La ciencia sin fondos

Pese a las afirmaciones gubernamentales sobre el incremento a niveles históricos del financiamiento para la investigación en los últimos tres lustros, poco se sabe sobre el aprovechamiento de los recursos recaudados por vía de la Locti o asignados por presupuesto para el sector

La promulgación de la Ley Orgánica de Ciencia, Tecnología e Innovación, en 2001, hizo nacer esperanzas sobre el futuro de la investigación porque prometía asegurar fuentes de financiamiento para consolidar el sistema de ciencia y tecnología. Una vez que se aprobó el reglamento de la Locti, en 2006, las empresas que devengaban más de 100.000 unidades tributarias se vieron obligadas a contribuir con entre 0,5% y 2% de sus ingresos para desarrollar el área.
La inversión en ciencia se disparó e incluso superó los cálculos más alentadores: el porcentaje de PIB dedicado a actividades científicas subió de 0,38% en 2004 a 0,74% en 2006, según cifras de la Red de Indicadores de Ciencia y Tecnología Iberoamericana e Interamericana. Aparentemente, se trataba de un triunfo para el sector y para el país, pues parecía acercarse la ansiada meta del 1% dedicado a la ciencia y la tecnología que recomiendan los organismos internacionales para los países en desarrollo.
En principio, hubo proyectos independientes de universidades y centros científicos que pudieron contar con un espaldarazo. Sin embargo, el entusiasmo duró poco. La reforma de la Locti aprobada en 2010 estatizó los aportes, que inicialmente las empresas podían invertir en sí mismas o en proyectos de investigación y de innovación independientes, y que a partir de entonces debieron entregarse directamente para su administración al Fondo Nacional de Ciencia, Tecnología e Innovación.

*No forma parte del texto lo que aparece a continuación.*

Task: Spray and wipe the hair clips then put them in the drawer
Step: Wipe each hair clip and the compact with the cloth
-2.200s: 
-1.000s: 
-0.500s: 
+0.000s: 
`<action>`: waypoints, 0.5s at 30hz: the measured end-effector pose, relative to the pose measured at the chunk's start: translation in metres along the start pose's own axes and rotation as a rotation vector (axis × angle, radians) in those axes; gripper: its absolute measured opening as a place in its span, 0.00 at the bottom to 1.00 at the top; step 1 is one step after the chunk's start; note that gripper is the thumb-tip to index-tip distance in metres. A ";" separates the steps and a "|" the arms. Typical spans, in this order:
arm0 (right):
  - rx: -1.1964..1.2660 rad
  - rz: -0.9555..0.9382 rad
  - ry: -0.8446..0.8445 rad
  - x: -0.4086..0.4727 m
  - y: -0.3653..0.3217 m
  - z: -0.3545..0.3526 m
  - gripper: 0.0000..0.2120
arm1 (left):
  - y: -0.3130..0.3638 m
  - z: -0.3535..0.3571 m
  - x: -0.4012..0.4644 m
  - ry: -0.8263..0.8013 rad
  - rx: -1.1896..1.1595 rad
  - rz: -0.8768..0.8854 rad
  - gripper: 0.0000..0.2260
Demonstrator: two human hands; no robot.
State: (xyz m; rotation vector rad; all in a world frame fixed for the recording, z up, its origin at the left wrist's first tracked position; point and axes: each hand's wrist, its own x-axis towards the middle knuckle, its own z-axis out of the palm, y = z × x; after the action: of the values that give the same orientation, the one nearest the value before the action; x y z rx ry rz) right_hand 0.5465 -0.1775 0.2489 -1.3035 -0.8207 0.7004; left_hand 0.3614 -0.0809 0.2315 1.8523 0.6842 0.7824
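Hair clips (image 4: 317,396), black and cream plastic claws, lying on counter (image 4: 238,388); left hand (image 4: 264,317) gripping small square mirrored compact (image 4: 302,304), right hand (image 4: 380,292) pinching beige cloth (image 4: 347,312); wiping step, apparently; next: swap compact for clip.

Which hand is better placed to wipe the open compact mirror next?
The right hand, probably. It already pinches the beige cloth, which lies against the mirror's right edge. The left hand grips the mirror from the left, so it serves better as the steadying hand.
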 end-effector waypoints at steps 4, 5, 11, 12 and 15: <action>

Los recursos provenientes de la ley alcanzaron su punto más alto en 2012, cuando se recaudaron 5,6 millardos de bolívares. Aunque luego la cantidad de dinero continuó aumentando, cálculos del Observatorio Nacional de Ciencia, Tecnología e Innovación señalan que los recursos se vieron afectados por la inflación y, por tanto, en realidad equivalieron a menos disponibilidad de financiamiento.
En todo caso, el aporte de la Locti no sirvió para un verdadero despegue de la ciencia y la tecnología en Venezuela. “Menos de 3% de lo que se invirtió fue para los institutos de investigación y las universidades del país. En 2005, el 97% se quedó en las empresas y nadie supo en qué se invirtió”, recuerda el científico Rafael Rangel-Aldao.
La opacidad ha sido también una característica de la inversión total en ciencia, más allá de la Locti. En 2009, el entonces ministro de Ciencia, Tecnología e Industrias Intermedias, Jesse Chacón, llegó a afirmar que el país había pasado de invertir entre 0,3% y 0,5% del PIB a dedicar 2,69% del PIB en 2007. Sin embargo, las cifras de Ricyt indican que ese año lo invertido por el país fue en realidad 0,68% del PIB.